Canadians are offended by lies in anti-bridge ads, says consulate general

By Jim Harger

GRAND RAPIDS, MI – Roy Norton, Canada’s consulate general in Detroit, said his government is offended by the campaign to sway Michigan voters against the New International Trade Crossing (NITC) his nation is offering to build.

“Nothing in those ads should be believed. Nothing,” said Norton of the multi-million dollar advertising campaign being waged by the owners of the Ambassador Bridge.

Norton was in Grand Rapids on Monday, Oct. 8, to attend former Mexican President Vincente Fox’s keynote address to the World Affairs Council of West Michigan.

He also took time to campaign against Proposal 6, a constitutional amendment that would require a public vote on the bridge project after Gov. Rick Snyder went around the legislature and signed an agreement in which Canada will build the bridge.

The biggest lie in the anti-NITC ads is that Canada may not live up to its agreement to free Michigan of any financial obligation in building the bridge, Norton said.

“We Canadians find this offensive, to suggest we’re either lying or would renege on our contract,” said Norton. “The government of Canada does not renege and does not lie to the people of Michigan.”

Meanwhile, the owners of the Ambassador Bridge reneged on their commitments to upgrade their bridge exits until they were jailed by a federal judge, Norton said.

“They were carted off to jail,” said Norton, referring to a January contempt of court order against billionaire bridge owner Manuel “Matty” Moroun. “It’s a bit rich for them to imply that the Canadian government would renege on their commitment.”

Another lie is their contention that a second bridge is unnecessary, Norton said. “Their bridge is 83 years old, it carries 25 percent of all U.S.-Canada trade,” he said.

Companies that rely on the crossing for truck shipments would have to drive north to Port Huron-Sarnia or east to Niagara Falls, N.Y. if the Ambassador Bridge failed is forced to close, Norton said. “Redundancy is insurance,” he said.

Norton said the argument that the bridge should be privately held also is flawed. Of the 27 bridges that cross the U.S.-Canadian border, 25 are publicly owned.
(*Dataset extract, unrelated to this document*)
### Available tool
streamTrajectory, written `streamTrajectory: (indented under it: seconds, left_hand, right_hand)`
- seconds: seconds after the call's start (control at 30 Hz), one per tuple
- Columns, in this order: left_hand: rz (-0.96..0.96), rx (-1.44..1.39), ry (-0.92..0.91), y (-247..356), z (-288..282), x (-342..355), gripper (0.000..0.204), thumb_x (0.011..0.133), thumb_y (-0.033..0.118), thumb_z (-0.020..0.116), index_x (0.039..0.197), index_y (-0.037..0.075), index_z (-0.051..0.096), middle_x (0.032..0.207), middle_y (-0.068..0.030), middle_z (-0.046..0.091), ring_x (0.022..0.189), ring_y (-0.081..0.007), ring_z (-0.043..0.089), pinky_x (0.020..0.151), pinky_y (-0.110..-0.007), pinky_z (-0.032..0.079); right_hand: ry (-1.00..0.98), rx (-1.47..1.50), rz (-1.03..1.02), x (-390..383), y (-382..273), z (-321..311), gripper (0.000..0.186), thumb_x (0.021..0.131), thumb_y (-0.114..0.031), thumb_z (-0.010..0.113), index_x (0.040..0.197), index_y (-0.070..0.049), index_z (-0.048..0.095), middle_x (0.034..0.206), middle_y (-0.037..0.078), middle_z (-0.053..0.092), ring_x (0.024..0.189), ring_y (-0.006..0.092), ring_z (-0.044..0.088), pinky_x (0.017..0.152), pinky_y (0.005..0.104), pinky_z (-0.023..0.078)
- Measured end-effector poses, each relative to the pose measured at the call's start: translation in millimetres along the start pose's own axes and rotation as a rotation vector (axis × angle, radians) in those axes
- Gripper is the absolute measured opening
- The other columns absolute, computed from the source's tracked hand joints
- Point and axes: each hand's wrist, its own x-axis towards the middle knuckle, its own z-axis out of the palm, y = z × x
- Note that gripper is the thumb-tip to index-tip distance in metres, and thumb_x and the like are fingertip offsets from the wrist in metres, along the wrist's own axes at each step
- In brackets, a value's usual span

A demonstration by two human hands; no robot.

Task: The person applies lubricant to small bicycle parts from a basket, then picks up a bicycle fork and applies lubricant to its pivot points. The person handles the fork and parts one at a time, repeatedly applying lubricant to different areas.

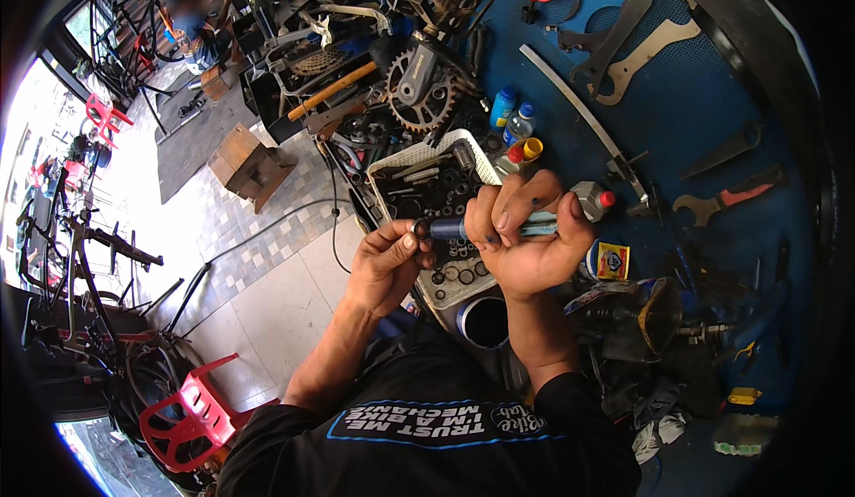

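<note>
Your right hand (527,246) is closed around a blue cylindrical part (459,227), with the fingers wrapped over its right end. Your left hand (390,261) pinches a small dark ring (419,229) at the left end of this part, between thumb and fingertips. You hold both in the air, just above the near edge of a white plastic basket (405,160) that is full of dark sockets and rings.

Just right of your right hand, on the blue bench (704,78), lies a small yellow and red packet (613,261). Behind your knuckles you see a grey bottle with a red cap (595,199). Further, near the far corner of the basket, stand a blue bottle (502,108) and a clear bottle with a blue cap (519,125), and beside them a yellow cap (532,148). Beyond the basket rests a toothed chainring (419,83).
</note>
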Motion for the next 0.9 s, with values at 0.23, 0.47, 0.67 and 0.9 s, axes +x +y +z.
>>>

Besides the Ambassador Bridge, the only other private crossing is a logging bridge in Minnesota, he said.

NITC, which will be jointly owned by Michigan and Canada, will set the toll rates through a joint authority in which Michigan and Canada will have equal authority, Norton said.

After the Canadian government is repaid for its cost of building the bridge, Norton said Michigan will share in the toll proceeds.

Michigan legislators who refused to approve the agreement with the Canadian government are out of step with Indiana and Ohio, who approved resolutions in favor of the bridge crossing, Norton said.

Norton said he believes Michigan legislators feared they would face well-funded challengers if they went along with the NITC proposal.